- _Brief_
Reproduce the records below exactly, but only between the lines holding "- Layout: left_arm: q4" and "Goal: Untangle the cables", inclusive.

- _Given records_

######

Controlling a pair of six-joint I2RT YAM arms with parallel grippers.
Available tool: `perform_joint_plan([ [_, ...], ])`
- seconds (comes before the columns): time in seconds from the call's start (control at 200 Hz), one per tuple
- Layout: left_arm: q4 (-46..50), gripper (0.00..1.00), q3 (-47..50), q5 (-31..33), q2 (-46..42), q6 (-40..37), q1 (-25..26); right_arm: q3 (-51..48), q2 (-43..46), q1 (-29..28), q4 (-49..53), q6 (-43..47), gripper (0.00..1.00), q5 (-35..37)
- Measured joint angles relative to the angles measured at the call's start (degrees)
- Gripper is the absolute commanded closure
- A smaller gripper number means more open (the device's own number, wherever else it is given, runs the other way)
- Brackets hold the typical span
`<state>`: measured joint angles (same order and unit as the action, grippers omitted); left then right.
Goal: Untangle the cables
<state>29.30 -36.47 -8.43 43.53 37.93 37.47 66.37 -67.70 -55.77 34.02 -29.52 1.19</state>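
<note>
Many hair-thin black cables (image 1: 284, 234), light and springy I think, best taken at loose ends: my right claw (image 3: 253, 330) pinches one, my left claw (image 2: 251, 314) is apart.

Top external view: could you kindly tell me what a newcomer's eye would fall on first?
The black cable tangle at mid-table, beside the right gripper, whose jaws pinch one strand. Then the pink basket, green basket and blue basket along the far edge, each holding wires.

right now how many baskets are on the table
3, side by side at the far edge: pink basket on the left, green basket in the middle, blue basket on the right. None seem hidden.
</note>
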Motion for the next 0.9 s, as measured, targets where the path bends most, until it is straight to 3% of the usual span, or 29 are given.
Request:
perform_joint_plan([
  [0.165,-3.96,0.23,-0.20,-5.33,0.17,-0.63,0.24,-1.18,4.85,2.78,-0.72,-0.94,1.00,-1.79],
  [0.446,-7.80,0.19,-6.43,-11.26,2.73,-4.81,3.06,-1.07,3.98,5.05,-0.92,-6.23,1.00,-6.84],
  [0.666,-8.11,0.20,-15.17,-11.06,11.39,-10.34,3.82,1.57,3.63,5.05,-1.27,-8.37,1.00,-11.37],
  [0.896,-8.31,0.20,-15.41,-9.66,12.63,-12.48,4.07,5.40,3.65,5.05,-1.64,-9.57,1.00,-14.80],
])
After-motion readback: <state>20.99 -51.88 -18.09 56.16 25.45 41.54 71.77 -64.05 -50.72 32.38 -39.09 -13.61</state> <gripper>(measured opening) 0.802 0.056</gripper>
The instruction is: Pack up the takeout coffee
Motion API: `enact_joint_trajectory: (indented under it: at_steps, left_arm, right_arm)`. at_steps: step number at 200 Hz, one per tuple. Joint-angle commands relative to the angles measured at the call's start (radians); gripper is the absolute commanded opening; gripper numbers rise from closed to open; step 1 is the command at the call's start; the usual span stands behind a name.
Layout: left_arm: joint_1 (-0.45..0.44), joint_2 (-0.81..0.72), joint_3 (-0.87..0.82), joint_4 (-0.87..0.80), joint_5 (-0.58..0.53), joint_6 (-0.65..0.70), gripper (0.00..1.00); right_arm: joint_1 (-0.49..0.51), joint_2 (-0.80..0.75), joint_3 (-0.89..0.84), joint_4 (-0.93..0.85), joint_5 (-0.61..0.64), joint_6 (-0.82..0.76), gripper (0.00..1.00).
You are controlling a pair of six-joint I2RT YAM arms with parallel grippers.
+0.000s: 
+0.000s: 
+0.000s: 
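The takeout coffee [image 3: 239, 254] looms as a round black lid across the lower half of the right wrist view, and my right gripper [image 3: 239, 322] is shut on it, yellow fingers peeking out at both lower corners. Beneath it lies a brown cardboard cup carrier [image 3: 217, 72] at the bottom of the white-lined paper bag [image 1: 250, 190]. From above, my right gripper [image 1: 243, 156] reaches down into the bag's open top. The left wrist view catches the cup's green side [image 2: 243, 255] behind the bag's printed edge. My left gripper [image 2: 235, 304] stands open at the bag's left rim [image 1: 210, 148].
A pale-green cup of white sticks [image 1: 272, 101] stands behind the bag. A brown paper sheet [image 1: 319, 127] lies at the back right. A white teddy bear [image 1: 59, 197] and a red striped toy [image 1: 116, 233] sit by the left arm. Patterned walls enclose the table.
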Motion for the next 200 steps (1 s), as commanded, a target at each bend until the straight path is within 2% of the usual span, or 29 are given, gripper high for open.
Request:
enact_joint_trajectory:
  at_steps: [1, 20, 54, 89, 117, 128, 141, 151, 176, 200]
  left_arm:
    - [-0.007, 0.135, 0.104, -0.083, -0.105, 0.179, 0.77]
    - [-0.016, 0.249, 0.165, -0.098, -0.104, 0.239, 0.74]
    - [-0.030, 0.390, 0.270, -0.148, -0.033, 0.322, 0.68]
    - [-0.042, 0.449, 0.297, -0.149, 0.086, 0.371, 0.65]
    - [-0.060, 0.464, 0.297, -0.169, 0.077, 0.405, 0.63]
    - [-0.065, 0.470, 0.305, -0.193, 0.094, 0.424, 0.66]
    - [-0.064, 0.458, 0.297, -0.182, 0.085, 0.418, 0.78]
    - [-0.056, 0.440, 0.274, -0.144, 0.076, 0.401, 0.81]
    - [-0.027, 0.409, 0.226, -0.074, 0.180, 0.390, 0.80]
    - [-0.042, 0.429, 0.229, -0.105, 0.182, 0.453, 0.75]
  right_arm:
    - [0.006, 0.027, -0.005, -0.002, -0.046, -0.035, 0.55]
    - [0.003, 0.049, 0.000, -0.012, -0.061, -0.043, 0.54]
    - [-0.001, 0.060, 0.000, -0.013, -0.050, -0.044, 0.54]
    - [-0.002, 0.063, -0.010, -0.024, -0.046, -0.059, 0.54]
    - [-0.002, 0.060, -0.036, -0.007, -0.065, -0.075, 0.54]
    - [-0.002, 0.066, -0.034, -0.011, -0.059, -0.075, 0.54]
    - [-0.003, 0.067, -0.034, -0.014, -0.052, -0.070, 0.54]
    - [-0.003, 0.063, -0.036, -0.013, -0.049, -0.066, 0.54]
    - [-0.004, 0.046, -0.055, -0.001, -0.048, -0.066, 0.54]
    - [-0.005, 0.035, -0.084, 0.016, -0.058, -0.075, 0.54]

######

- _Result for this task_
- Layout: left_arm: q4 (-46..50), gripper (0.00..1.00), q3 (-47..50), q5 (-31..33), q2 (-46..42), q6 (-40..37), q1 (-25..26); right_arm: q3 (-51..48), q2 (-43..46), q1 (-29..28), q4 (-49..53), q6 (-43..47), gripper (0.00..1.00), q5 (-35..37)
- Measured joint angles relative to the angles measured at the call's start (degrees)
- Gripper is the absolute commanded closure
- A smaller gripper number means more open (the device's own number, wherever else it is given, runs the other way)
- Brackets hold the typical span
`<state>`: measured joint angles (same order and unit as the action, grippers omitted); left then right.
Goal: Untangle the cables

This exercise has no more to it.